One of the things I keep hearing in the aftermath of the game is how Celtic has now made this a routine fixture. There’s no more of a challenge for us to play and beat them than it is for us to play and beat Aberdeen or Hearts or Kilmarnock.

Kilmarnock had a better record against us last season than the Ibrox club did, and Hearts certainly did. Both of those teams beat us last season; Ibrox didn’t beat us once.

There were very specific circumstances in which those defeats came about; the Hearts game, in particular, came as a result of one of the most atrocious refereeing decisions any of us has ever witnessed.

One of the things we talk about a lot as fans right now is “Espanolification.” And we all know that is a thing. We all know that, in some ways, they are the Espanyol to our Barcelona.

But I’ve now had a couple of people refer to the Glasgow Derby as being more akin to the Merseyside Derby.

Well, the Everton fans turn up more in hope than expectation. They know that they may win the occasional game, but it does not make them contenders and it does not put them on the same plane as their much larger, much greater city rivals. In fact, it’s not really a rivalry at all anymore; it’s just a series of odd spectacles, some of which are classics because Everton sneak the odd goal and get the odd victory.

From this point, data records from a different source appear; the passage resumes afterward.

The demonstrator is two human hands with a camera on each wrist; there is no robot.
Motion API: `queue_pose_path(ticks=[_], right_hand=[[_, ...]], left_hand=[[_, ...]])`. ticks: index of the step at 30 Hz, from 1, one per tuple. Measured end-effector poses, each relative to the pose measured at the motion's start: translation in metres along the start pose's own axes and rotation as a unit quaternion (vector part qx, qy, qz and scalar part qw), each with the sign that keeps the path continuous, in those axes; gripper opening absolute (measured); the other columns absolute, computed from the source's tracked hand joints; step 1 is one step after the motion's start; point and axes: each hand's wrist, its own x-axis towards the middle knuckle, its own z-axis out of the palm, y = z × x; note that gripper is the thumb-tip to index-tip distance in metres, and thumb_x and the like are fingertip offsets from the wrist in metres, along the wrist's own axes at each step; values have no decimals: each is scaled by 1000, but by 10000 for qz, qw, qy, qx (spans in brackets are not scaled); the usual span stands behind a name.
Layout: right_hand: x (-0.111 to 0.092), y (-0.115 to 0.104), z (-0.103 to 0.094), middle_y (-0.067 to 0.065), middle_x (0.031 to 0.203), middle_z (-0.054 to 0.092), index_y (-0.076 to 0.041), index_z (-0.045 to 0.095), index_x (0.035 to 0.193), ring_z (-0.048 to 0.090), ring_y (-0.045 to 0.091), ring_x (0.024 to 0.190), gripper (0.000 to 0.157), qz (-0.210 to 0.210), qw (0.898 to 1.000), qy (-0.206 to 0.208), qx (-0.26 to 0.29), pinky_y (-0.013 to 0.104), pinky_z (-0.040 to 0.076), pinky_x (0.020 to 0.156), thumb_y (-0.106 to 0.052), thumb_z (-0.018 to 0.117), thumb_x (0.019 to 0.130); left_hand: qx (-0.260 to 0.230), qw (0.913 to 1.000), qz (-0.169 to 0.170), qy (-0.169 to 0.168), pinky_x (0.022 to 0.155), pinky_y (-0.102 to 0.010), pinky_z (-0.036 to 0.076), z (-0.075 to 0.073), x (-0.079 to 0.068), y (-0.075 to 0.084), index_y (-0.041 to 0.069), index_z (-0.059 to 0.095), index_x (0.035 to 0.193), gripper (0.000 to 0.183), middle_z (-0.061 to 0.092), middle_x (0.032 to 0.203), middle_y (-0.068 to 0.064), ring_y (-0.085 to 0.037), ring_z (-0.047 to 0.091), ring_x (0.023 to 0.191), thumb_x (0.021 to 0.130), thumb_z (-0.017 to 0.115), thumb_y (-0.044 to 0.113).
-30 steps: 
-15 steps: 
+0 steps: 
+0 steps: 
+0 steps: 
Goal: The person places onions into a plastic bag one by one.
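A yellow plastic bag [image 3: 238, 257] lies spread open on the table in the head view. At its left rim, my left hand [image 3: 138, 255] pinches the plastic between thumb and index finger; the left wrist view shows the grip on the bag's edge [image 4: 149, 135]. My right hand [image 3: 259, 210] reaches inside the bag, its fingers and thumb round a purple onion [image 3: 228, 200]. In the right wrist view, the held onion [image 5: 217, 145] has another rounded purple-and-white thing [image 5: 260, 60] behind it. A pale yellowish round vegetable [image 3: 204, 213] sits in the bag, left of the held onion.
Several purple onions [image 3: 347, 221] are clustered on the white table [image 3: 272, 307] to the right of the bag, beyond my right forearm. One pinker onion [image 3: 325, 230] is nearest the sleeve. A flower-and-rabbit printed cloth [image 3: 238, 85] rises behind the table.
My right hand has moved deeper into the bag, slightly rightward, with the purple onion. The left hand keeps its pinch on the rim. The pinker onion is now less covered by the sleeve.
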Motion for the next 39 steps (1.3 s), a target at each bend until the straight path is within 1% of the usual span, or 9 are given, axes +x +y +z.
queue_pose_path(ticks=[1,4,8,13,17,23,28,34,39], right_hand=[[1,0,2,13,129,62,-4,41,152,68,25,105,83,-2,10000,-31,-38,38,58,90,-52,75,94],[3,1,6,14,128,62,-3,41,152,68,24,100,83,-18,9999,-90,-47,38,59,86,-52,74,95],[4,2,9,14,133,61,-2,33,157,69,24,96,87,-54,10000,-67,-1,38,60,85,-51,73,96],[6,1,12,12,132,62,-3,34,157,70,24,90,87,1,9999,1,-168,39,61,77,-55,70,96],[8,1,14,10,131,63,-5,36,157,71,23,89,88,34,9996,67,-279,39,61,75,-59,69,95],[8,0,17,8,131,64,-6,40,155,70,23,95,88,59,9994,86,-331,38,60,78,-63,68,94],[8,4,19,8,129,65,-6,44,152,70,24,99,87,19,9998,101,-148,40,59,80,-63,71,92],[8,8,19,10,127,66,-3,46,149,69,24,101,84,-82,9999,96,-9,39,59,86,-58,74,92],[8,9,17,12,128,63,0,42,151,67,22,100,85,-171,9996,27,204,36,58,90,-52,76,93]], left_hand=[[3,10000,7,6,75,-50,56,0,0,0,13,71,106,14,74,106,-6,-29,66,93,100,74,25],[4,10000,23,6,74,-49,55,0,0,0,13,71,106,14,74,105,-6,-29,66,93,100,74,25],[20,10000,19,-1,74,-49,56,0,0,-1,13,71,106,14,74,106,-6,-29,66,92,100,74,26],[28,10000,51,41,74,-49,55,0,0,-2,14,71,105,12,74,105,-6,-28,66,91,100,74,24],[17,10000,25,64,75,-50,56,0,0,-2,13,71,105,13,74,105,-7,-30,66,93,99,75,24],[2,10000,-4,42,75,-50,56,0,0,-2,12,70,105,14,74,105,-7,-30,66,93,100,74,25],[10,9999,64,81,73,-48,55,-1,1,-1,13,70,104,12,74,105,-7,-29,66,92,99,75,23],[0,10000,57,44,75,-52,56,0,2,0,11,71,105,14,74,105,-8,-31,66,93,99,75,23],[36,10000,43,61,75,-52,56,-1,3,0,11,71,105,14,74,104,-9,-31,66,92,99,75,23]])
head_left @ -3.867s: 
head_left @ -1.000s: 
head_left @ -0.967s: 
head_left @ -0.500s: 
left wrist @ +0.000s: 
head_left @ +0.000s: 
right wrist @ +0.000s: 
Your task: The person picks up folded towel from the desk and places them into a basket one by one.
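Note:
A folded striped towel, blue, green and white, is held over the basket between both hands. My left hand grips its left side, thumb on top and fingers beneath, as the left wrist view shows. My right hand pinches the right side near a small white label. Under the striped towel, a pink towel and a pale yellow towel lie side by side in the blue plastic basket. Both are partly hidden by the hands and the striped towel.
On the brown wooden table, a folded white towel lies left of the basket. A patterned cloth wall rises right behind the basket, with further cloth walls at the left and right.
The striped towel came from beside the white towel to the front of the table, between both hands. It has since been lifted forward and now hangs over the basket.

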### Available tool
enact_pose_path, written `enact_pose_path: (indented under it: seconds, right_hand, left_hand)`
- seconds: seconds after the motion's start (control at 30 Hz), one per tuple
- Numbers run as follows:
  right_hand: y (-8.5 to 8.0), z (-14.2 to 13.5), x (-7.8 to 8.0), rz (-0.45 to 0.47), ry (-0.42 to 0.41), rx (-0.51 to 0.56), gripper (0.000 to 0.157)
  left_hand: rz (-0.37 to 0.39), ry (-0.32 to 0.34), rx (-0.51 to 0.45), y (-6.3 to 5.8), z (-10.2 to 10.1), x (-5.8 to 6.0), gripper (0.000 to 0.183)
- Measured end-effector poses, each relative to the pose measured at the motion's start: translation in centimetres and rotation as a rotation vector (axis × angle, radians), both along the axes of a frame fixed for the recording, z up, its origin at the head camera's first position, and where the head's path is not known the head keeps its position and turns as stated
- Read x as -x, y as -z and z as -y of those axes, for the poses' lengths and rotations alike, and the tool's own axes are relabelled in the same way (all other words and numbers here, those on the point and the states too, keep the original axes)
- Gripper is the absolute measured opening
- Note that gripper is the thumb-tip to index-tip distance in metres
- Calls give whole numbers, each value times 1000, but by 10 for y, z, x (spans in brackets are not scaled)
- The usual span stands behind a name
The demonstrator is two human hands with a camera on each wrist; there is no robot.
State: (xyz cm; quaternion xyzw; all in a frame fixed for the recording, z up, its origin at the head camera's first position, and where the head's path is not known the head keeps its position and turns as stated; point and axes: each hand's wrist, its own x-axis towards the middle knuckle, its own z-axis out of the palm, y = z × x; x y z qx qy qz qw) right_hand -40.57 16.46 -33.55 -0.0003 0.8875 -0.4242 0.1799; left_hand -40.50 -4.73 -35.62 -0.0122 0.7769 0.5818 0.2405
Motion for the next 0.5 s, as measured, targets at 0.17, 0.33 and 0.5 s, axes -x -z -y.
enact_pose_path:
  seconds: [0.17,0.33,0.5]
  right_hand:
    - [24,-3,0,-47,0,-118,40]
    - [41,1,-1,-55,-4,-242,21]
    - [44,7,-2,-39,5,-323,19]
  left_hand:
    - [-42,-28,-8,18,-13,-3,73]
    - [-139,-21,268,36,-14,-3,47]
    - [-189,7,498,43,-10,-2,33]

One of the things I’ve talked about several times on this site is about how we might render this “rivalry” redundant. And one of the ways in which we can do that is to render this game irrelevant. And there is some evidence that we are now starting to do that.

Rodgers has a record against them which is unbelievable: 19 games, one defeat, 15 wins, and three draws. That is astonishing. Had Ange not taken his foot off the gas for that final game, the one at Ibrox that gave them such hope going into the last campaign, his own record would be pretty impressive against them too.

Their record at Celtic Park is even more dire than their record overall against Rodgers. They haven’t won a meaningful game against us—one that actually genuinely mattered a damn—since they beat us in the Scottish Cup in Ange’s first season.

So, if you can’t win these games when it matters, if you can’t win meaningful fixtures in these matches, then the Glasgow Derby has lost its lustre. The Glasgow Derby has lost any semblance of importance or being a genuine contest.

Clement has managed five times against us and lost four, drawing one. And the one he drew, they got a late equaliser in order to nick a point, which they celebrated like they had won the title. It shows you how used to losing against us that lot actually are if they can take a moral victory from a match in which we maintained our challenge for the top spot and kept it in our hands.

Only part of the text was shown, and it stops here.